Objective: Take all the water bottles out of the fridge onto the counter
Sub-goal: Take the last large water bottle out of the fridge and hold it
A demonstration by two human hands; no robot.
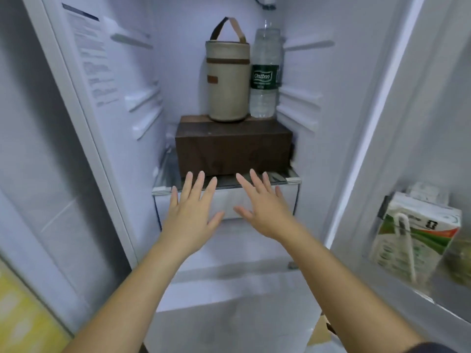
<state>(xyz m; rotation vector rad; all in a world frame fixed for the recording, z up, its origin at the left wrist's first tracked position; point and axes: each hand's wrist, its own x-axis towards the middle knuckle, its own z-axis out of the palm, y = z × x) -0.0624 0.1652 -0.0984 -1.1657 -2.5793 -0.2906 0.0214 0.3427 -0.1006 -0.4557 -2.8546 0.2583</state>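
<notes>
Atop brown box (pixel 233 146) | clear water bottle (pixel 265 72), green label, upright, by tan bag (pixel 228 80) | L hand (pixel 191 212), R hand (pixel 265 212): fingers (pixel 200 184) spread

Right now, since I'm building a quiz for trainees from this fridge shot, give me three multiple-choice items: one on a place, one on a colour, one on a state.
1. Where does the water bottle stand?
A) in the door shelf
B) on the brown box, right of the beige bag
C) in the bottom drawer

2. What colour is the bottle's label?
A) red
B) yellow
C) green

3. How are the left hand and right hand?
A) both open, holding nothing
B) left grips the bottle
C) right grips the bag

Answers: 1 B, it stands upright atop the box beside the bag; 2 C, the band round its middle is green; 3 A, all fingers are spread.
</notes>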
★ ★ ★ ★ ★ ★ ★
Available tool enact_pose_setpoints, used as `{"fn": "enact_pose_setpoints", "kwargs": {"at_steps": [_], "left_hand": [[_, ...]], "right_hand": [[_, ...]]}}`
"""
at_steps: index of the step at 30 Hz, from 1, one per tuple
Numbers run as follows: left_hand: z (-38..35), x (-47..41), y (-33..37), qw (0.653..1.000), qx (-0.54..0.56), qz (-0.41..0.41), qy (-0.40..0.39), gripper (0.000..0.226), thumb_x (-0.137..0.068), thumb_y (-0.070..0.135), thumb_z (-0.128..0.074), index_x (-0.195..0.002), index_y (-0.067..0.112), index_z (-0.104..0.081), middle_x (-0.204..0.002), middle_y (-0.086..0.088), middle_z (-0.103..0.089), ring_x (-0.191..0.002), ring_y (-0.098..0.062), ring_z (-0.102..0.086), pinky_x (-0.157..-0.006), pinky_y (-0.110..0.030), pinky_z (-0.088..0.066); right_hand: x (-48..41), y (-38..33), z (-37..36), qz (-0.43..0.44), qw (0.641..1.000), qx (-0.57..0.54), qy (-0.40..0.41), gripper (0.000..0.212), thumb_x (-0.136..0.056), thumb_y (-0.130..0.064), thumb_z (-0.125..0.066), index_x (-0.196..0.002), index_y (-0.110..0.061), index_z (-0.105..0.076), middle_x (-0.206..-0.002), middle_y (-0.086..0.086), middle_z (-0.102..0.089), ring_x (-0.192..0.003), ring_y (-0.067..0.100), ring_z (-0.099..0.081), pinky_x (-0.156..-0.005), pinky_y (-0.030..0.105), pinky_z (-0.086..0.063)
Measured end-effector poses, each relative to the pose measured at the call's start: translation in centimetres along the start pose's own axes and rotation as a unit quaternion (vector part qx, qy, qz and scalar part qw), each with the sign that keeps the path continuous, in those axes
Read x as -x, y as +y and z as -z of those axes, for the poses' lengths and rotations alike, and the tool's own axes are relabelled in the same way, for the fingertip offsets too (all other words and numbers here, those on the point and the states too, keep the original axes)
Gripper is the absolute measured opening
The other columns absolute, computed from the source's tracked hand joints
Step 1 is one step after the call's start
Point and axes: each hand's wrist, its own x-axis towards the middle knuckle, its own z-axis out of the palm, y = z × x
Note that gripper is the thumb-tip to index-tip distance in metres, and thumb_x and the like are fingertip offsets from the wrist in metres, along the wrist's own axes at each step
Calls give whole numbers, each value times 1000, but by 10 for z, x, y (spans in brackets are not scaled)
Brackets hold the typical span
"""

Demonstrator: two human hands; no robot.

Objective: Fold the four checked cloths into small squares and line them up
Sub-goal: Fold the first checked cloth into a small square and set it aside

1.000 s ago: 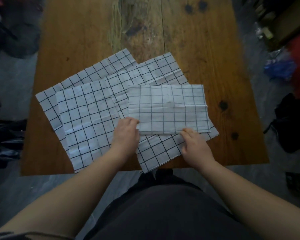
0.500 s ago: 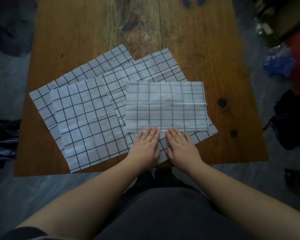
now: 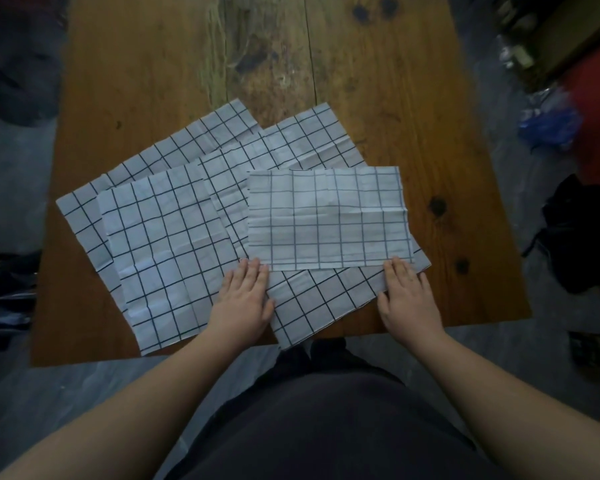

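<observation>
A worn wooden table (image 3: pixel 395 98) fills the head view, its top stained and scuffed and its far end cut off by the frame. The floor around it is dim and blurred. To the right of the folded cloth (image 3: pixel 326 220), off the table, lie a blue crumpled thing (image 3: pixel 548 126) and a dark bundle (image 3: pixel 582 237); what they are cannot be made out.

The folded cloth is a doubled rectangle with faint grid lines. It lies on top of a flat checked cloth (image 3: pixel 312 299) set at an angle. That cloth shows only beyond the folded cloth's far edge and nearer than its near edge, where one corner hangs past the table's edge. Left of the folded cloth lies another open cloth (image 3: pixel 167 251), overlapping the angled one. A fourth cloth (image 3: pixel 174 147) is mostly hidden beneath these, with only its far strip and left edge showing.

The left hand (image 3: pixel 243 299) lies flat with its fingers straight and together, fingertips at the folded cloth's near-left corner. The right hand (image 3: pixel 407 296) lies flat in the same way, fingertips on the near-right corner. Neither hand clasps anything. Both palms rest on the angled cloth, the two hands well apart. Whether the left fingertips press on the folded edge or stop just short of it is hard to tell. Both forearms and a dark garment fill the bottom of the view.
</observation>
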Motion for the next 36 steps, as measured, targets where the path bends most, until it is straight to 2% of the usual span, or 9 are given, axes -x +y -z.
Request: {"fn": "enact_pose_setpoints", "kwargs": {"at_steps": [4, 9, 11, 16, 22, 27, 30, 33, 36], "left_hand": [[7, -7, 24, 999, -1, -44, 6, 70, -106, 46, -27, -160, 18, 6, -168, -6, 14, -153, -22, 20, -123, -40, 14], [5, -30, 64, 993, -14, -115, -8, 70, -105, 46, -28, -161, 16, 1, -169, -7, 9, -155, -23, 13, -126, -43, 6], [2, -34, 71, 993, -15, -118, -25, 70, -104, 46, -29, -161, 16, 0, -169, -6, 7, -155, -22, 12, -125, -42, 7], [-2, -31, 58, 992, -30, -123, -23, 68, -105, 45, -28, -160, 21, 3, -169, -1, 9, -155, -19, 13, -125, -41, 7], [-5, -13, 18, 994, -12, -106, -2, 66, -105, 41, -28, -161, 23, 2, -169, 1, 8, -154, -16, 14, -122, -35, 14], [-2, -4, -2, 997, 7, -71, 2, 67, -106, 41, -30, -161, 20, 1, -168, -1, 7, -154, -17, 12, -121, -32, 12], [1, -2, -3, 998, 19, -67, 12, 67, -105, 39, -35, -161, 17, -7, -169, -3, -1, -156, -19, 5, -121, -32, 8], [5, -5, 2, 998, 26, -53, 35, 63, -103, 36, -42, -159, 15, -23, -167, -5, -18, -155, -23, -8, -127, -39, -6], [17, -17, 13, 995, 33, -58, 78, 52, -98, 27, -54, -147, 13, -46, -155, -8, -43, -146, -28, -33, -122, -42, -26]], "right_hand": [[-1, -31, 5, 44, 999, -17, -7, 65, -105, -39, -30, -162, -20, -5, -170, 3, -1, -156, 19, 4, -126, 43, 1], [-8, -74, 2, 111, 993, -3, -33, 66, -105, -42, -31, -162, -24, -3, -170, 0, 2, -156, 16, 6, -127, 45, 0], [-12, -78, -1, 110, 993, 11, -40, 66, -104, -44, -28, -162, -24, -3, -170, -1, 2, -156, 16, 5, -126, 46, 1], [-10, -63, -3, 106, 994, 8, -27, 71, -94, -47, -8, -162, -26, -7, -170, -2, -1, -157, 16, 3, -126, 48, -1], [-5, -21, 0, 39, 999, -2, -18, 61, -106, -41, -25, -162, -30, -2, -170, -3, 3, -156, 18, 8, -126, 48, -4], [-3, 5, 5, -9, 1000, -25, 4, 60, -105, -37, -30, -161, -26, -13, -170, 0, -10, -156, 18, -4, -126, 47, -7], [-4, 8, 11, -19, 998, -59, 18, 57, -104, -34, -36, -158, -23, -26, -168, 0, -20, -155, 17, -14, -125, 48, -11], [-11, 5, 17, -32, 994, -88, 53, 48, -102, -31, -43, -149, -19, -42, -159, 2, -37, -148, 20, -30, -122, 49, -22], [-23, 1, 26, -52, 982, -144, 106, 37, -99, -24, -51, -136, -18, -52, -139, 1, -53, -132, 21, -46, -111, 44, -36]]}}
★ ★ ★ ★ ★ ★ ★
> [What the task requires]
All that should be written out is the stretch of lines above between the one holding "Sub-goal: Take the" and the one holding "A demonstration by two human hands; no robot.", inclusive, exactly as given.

> [Task output]
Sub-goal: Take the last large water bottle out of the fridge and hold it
A demonstration by two human hands; no robot.

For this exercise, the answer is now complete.